D'Alençon looked at the volume with a certain feeling of terror.
"What is this book, madame?" he asked, shuddering.
"I have already told you, my son. It is a treatise on the art of raising and training falcons, gerfalcons, and hawks, written by a very learned scholar for Lord Castruccio Castracani, tyrant of Lucca."
"What must I do with it?"
"Take it to your good friend Henriot, who you told me had asked you for a treatise on the art of hunting. As he is going hawking to-day with the King he will not fail to read some of it, in order to prove to Charles that he has followed his advice and taken a lesson or two. The main thing is to give it into Henry's own hands."
"Oh! I do not dare!" said D'Alençon, shuddering.
"Why not?" asked Catharine; "it is a book like any other except that it has been packed away for so long that the leaves stick together. Do not attempt to read it, François, for it can be read only by wetting the finger and turning over each leaf, and this takes time and trouble."

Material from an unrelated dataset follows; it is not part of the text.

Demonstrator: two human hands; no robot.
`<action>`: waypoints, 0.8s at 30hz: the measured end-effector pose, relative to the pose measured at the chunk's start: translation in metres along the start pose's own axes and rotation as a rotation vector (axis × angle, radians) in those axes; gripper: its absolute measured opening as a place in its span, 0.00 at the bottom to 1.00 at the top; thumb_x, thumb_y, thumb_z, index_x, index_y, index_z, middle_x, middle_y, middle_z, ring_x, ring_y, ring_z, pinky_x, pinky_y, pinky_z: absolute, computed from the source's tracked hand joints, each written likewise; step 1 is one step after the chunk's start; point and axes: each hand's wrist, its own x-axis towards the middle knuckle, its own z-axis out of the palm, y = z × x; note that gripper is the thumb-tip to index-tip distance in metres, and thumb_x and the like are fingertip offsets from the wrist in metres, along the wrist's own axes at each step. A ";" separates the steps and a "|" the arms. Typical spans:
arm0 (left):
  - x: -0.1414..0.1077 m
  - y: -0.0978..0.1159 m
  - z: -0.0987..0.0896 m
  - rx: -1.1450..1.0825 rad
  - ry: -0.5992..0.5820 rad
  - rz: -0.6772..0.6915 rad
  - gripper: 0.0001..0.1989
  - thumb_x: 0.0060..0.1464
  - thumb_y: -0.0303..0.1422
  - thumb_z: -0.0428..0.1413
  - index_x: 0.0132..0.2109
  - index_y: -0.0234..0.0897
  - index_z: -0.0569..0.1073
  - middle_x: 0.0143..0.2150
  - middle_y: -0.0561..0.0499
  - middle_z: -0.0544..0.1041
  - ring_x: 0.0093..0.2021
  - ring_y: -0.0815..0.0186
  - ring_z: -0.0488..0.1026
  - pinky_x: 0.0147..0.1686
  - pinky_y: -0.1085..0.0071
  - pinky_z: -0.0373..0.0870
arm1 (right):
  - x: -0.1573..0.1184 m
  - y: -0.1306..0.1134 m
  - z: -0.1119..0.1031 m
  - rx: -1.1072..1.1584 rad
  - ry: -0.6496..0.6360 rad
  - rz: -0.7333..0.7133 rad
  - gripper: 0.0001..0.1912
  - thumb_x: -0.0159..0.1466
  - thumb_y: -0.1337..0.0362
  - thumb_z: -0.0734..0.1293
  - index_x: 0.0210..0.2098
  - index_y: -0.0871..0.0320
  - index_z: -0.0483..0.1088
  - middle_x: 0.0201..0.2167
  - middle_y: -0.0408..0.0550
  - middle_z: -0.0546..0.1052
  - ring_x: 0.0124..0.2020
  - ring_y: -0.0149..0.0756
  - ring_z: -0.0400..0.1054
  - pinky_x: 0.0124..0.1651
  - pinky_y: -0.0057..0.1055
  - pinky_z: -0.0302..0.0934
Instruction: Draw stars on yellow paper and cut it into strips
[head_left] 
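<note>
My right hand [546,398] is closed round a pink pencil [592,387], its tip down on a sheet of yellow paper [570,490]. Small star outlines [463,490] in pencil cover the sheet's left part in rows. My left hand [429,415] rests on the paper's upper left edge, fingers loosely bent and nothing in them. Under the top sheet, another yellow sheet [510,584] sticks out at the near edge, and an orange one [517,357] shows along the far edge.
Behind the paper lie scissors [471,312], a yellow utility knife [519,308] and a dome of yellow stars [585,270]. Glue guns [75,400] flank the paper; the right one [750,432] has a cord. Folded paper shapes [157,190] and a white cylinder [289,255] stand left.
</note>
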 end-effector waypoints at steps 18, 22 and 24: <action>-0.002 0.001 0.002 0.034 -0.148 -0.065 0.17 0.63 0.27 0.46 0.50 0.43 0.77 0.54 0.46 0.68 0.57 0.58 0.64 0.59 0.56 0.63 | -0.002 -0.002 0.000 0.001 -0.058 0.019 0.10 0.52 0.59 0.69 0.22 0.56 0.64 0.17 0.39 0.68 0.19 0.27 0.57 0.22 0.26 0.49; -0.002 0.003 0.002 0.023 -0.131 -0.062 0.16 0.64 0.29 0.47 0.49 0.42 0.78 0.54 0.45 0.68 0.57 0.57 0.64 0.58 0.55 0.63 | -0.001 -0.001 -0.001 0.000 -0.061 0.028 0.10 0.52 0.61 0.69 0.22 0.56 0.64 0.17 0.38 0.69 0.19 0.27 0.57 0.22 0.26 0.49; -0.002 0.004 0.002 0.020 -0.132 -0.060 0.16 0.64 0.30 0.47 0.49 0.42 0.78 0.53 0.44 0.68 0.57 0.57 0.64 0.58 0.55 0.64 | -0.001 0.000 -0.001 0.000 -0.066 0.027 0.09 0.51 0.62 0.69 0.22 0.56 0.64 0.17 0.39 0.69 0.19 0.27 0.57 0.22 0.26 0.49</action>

"So that only a man who is very anxious to be instructed in the sport of hawking would waste his time and go to this trouble?" asked D'Alençon.
"Exactly, my son; you understand."
"Oh!" said D'Alençon; "there is Henriot in the court-yard. Give me the book, madame. I will take advantage of his absence and go to his room with it. On his return he will find it."
"I should prefer you to give it to him yourself, François, that would be surer."
"I have already said that I do not dare, madame," replied the duke.
"Very well; but at least put it where he can see it."
"Open? Is there any reason why it should not be open?"
"None."
"Then give it to me."
D'Alençon tremblingly took the book, which Catharine with a firm hand held out to him.
"Take it," said the queen, "there is no danger – I touch it; besides, you have gloves on."
This precaution was not enough for D'Alençon, who wrapped the volume in his cloak.
"Make haste," said Catharine; "Henry may return at any moment."
"You are right, madame. I will go at once."
The duke went out, trembling with fright.
We have often introduced the reader into the apartments of the King of Navarre, and he has been present at the events which have taken place in them, events bright or gloomy, according to the smile or frown of the protecting genius of the future king of France.